If this error seems to be raised “randomly”, this might point to e.g. a specifically large input batch.
If you are dealing with a variable sequence length, you might want to truncate the samples to a fixed size.
Also make sure you are not storing any tensors, which are still attached to the computation graph, during the training.

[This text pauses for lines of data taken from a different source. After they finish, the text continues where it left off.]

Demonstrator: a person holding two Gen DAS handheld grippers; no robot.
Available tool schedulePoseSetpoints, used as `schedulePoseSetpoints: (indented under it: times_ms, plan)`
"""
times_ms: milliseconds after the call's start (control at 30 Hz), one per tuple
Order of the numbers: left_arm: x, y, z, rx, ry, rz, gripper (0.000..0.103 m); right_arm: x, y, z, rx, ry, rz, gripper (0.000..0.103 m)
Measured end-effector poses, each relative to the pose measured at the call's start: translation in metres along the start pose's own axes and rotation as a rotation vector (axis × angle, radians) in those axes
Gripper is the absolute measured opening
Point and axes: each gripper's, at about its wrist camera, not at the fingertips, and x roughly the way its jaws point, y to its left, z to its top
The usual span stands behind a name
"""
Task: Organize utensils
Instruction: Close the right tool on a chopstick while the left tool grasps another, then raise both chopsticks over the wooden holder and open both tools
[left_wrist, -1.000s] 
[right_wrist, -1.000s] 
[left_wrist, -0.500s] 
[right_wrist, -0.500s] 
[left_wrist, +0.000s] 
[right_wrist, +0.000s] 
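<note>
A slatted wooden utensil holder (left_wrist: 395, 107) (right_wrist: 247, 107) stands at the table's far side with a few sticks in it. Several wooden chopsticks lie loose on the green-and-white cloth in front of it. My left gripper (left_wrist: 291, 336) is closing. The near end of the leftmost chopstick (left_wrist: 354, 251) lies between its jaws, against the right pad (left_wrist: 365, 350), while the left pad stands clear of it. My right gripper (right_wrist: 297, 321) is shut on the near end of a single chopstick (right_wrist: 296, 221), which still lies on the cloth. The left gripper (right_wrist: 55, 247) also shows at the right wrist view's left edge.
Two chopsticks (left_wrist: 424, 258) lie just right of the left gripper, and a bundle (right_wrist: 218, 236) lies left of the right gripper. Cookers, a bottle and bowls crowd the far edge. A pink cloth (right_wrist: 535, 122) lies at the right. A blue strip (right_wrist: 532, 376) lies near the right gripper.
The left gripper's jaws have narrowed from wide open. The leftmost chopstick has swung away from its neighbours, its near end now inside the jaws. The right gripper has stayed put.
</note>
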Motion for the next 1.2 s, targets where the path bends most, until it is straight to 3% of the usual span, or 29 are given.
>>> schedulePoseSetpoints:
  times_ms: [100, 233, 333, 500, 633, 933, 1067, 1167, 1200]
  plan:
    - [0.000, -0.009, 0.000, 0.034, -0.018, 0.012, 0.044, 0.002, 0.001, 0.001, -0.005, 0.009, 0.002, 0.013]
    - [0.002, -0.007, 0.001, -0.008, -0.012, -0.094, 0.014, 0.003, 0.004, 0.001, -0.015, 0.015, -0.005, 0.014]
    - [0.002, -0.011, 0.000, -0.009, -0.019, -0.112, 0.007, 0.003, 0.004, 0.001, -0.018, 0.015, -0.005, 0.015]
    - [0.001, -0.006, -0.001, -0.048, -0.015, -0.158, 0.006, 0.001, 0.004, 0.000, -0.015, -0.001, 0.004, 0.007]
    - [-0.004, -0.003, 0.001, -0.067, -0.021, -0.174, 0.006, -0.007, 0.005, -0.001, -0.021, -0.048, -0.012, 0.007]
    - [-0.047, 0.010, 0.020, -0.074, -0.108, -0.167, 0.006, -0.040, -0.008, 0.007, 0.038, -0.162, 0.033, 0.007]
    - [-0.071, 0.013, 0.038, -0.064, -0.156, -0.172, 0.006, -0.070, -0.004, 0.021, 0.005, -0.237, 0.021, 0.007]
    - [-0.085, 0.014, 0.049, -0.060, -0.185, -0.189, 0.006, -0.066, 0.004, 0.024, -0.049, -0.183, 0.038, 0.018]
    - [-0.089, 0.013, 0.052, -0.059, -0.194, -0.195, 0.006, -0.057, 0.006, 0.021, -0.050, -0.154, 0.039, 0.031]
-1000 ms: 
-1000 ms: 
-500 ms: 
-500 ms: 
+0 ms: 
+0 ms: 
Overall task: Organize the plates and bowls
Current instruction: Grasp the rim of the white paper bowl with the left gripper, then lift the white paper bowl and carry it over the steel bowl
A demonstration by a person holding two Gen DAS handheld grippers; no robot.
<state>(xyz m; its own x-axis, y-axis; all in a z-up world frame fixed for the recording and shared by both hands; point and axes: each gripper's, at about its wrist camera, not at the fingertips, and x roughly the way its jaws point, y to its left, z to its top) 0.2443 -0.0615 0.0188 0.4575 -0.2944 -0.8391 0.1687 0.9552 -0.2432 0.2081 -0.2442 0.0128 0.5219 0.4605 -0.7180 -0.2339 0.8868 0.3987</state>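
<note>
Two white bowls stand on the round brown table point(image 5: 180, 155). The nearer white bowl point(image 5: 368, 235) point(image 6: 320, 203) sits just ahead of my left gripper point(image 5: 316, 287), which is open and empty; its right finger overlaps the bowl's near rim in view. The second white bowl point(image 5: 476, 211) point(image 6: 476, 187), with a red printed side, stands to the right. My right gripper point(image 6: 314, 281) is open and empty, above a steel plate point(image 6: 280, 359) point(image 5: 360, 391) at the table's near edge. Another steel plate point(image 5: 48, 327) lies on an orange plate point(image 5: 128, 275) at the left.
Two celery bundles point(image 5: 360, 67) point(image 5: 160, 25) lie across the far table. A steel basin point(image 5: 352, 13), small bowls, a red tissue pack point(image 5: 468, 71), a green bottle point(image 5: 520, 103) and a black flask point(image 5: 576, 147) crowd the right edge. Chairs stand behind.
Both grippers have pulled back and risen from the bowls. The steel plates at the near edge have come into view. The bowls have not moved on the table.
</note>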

zyh3826 · December 23, 2020, 7:21am

Thanks ptrblck. In my machine, it’s always 3 batches, but in another machine that has the same hardware, it’s 33 batches. Today, I change the model.py and then turns to 40 batches in my machine. I haven’t store any tensors

def forward(self, input_id: torch.LongTensor,
                token_type_id: torch.LongTensor,
                attention_mask: torch.LongTensor,
                length: Tuple[int]) -> torch.FloatTensor:
        if self.use_bert_predictions:
            out, _ = self.bert(input_ids=input_id,
                               token_type_ids=token_type_id,
                               attention_mask=attention_mask)
        else:
            _, out = self.bert(input_ids=input_id,
                               token_type_ids=token_type_id,
                               attention_mask=attention_mask)
        del _
        out = out.split_with_sizes(length)
        seq_lengths = torch.LongTensor([x for x in map(len, out)])
        out = torch.nn.utils.rnn.pad_sequence(
                            out, batch_first=True)
        out = torch.nn.utils.rnn.pack_padded_sequence(
                        out, seq_lengths.cpu().numpy(), batch_first=True, enforce_sorted=False)
        out, _ = self.encoder(out)
        del _
        del seq_lengths
        out, index = torch.nn.utils.rnn.pad_packed_sequence(out, batch_first=True)
        assert len(out) == len(index)
        temp = []
        for i in range(len(out)):
            temp.append(out[i][index[i]-1])
        out = torch.stack(temp)
        del temp
        gc.collect()
        out = self.fc1(out)
        out = F.relu(out)
        out = self.fc2(out)
        return out

zyh3826 · December 23, 2020, 7:30am

I fix the sequence with 200 tokens, at another mission, use the same GPU, it’s well. My GPU is RTX 2080Ti, even I use DDP with 2 or 3 RTX 2080Ti, I also get the same error.

zyh3826 · December 23, 2020, 9:08am

Hi ptrblck, I have another question. The size of data that feed in my model may be different at each batch, can this cause the problem above? Thank you very much

ptrblck · December 23, 2020, 7:19pm

Yes, this might cause a memory spike and thus raise the out of memory issue, so try to make sure to keep the input shapes at a “reasonable” value.